● **WHAT YOU HAVE TO DO**:
Each line below needs to be printed again exactly.

*** Opening MATERIAL TO PROCESS ***

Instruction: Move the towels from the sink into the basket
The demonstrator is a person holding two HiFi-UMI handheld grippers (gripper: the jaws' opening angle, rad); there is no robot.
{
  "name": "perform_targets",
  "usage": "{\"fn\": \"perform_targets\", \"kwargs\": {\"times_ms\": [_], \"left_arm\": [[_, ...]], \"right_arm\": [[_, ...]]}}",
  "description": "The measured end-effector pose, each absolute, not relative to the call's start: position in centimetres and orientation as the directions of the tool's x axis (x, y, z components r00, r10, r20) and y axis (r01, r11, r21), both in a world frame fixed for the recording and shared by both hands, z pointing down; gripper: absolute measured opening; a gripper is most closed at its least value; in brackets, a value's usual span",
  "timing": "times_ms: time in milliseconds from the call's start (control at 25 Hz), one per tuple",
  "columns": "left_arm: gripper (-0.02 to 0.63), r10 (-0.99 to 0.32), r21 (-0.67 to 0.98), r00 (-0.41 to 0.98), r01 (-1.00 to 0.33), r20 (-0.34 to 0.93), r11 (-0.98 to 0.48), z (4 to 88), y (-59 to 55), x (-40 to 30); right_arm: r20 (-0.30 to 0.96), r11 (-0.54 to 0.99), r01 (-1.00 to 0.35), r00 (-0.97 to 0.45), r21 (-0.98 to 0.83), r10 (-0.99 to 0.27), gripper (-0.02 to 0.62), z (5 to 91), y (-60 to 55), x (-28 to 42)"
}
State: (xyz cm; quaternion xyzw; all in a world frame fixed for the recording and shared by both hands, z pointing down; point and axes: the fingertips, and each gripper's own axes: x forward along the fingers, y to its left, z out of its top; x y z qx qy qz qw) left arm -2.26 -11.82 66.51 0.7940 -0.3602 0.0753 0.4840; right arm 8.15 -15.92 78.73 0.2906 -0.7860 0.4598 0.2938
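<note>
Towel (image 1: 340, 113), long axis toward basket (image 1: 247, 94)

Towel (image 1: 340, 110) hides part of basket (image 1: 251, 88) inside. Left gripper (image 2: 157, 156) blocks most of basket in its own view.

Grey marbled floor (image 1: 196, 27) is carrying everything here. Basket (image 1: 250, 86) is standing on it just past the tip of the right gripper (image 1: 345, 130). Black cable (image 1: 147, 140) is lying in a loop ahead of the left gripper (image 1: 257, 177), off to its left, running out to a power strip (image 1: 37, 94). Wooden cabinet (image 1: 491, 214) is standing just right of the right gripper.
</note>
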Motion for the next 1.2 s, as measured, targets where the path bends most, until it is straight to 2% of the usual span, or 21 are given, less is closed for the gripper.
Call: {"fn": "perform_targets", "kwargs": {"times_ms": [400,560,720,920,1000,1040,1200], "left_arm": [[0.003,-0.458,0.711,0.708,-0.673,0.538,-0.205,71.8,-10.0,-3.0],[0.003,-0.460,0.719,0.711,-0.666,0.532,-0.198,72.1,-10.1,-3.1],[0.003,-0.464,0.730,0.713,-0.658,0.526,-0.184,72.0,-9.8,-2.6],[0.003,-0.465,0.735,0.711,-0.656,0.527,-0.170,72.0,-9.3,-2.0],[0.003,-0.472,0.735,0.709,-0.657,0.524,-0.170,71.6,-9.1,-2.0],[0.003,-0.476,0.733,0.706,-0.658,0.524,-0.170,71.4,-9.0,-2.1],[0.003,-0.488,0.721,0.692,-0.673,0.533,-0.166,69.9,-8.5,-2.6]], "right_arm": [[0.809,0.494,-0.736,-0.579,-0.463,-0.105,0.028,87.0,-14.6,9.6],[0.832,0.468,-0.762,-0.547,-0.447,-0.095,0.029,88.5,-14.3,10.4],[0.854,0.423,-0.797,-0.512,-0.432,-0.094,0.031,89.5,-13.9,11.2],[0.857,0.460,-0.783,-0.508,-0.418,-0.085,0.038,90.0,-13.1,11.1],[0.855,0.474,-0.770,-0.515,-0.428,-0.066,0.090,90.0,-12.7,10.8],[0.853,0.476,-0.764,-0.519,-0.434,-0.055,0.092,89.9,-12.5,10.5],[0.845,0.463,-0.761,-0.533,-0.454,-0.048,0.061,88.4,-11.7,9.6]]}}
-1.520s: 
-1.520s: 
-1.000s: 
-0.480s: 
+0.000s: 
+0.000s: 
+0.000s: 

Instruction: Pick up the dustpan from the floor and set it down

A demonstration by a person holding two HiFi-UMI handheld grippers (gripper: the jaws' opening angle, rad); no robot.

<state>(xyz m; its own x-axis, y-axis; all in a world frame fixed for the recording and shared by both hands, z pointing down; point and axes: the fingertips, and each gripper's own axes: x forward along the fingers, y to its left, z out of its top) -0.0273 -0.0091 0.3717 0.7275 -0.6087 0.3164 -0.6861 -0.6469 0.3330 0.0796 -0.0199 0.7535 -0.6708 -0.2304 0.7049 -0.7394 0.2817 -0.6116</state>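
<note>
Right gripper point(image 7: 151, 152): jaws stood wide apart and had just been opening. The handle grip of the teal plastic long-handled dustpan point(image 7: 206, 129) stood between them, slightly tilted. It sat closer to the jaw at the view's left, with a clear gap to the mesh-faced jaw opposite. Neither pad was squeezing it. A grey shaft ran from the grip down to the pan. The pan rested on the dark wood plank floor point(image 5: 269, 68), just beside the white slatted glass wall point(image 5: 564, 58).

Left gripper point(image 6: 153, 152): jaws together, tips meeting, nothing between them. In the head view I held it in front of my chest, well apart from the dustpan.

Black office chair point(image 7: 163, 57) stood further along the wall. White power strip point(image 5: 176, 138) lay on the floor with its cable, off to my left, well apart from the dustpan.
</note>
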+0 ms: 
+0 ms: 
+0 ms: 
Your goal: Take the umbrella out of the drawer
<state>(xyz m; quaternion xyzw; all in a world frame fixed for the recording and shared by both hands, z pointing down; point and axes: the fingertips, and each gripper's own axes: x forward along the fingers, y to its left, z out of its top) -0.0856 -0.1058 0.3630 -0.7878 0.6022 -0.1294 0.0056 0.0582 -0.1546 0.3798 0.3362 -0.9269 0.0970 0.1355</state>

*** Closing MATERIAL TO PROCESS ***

● **SOLUTION TO THIS PROBLEM**:
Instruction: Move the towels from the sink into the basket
The demonstrator is a person holding two HiFi-UMI handheld grippers (gripper: the jaws' opening angle, rad); there is no robot.
{
  "name": "perform_targets",
  "usage": "{\"fn\": \"perform_targets\", \"kwargs\": {\"times_ms\": [_], \"left_arm\": [[_, ...]], \"right_arm\": [[_, ...]]}}",
  "description": "The measured end-effector pose, each absolute, not relative to the call's start: position in centimetres and orientation as the directions of the tool's x axis (x, y, z components r00, r10, r20) and y axis (r01, r11, r21), both in a world frame fixed for the recording and shared by both hands, z pointing down; gripper: absolute measured opening; a gripper is most closed at its least value; in brackets, a value's usual span",
  "timing": "times_ms: time in milliseconds from the call's start (control at 25 Hz), one per tuple",
  "columns": "left_arm: gripper (-0.02 to 0.63), r10 (-0.99 to 0.32), r21 (-0.67 to 0.98), r00 (-0.41 to 0.98), r01 (-1.00 to 0.33), r20 (-0.34 to 0.93), r11 (-0.98 to 0.48), z (4 to 88), y (-59 to 55), x (-40 to 30); right_arm: r20 (-0.30 to 0.96), r11 (-0.54 to 0.99), r01 (-1.00 to 0.35), r00 (-0.97 to 0.45), r21 (-0.98 to 0.83), r10 (-0.99 to 0.27), gripper (-0.02 to 0.62), z (5 to 91), y (-60 to 55), x (-28 to 42)"
}
State: (xyz cm; quaternion xyzw; all in a world frame fixed for the recording and shared by both hands, z pointing down; point and axes: the fingertips, and each gripper's own axes: x forward along the fingers, y to its left, z out of its top; x y z qx qy qz qw) left arm -2.26 -11.82 66.51 0.7940 -0.3602 0.0753 0.4840; right arm 8.15 -15.92 78.73 0.2906 -0.7860 0.4598 0.2938
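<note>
Towel (image 1: 340, 113), long axis toward basket (image 1: 247, 94)

Towel (image 1: 340, 110) hides part of basket (image 1: 251, 88) inside. Left gripper (image 2: 157, 156) blocks most of basket in its own view.

Grey marbled floor (image 1: 196, 27) is carrying everything here. Basket (image 1: 250, 86) is standing on it just past the tip of the right gripper (image 1: 345, 130). Black cable (image 1: 147, 140) is lying in a loop ahead of the left gripper (image 1: 257, 177), off to its left, running out to a power strip (image 1: 37, 94). Wooden cabinet (image 1: 491, 214) is standing just right of the right gripper.
</note>
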Motion for the next 1.2 s, as measured, targets where the path bends most, until it is straight to 2% of the usual span, or 21 are given, less is closed for the gripper.
Call: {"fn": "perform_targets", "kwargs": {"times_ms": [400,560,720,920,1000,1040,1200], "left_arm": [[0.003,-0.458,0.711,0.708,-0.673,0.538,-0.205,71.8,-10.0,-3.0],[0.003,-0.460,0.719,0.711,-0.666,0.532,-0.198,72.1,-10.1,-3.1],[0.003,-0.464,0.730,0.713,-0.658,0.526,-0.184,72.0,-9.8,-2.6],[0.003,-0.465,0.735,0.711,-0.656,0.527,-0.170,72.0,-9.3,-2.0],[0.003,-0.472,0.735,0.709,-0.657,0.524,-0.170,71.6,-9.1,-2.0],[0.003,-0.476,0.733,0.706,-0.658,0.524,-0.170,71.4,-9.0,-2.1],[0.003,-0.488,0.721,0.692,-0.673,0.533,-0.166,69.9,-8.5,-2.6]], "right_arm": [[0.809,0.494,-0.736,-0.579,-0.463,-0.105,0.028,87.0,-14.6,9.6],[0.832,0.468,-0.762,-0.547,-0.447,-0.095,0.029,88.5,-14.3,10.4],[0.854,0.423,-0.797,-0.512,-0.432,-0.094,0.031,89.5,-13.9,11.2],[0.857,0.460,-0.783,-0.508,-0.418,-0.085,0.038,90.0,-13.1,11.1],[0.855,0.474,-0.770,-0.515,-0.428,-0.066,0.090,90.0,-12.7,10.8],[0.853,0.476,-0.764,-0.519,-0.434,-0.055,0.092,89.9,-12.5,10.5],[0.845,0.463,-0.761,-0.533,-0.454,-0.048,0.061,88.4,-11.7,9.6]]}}
-1.520s: 
-1.520s: 
-1.000s: 
-0.480s: 
+0.000s: 
+0.000s: 
+0.000s: 

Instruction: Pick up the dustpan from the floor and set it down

A demonstration by a person holding two HiFi-UMI handheld grippers (gripper: the jaws' opening angle, rad); no robot.

<state>(xyz m; its own x-axis, y-axis; all in a world frame fixed for the recording and shared by both hands, z pointing down; point and axes: the fingertips, and each gripper's own axes: x forward along the fingers, y to its left, z out of its top) -0.0273 -0.0091 0.3717 0.7275 -0.6087 0.3164 -0.6861 -0.6469 0.3330 0.0796 -0.0199 0.7535 -0.6708 -0.2304 0.7049 -0.7394 0.2817 -0.6116</state>
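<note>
Right gripper point(image 7: 151, 152): jaws stood wide apart and had just been opening. The handle grip of the teal plastic long-handled dustpan point(image 7: 206, 129) stood between them, slightly tilted. It sat closer to the jaw at the view's left, with a clear gap to the mesh-faced jaw opposite. Neither pad was squeezing it. A grey shaft ran from the grip down to the pan. The pan rested on the dark wood plank floor point(image 5: 269, 68), just beside the white slatted glass wall point(image 5: 564, 58).

Left gripper point(image 6: 153, 152): jaws together, tips meeting, nothing between them. In the head view I held it in front of my chest, well apart from the dustpan.

Black office chair point(image 7: 163, 57) stood further along the wall. White power strip point(image 5: 176, 138) lay on the floor with its cable, off to my left, well apart from the dustpan.
</note>
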+0 ms: 
+0 ms: 
+0 ms: 
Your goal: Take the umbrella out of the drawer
<state>(xyz m; quaternion xyzw; all in a world frame fixed for the recording and shared by both hands, z pointing down; point and axes: the fingertips, and each gripper's own axes: x forward along the fingers, y to its left, z out of its top) -0.0856 -0.1058 0.3630 -0.7878 0.6022 -0.1294 0.0056 0.0582 -0.1546 0.3798 0.3362 -0.9269 0.0970 0.1355</state>

That is the complete answer.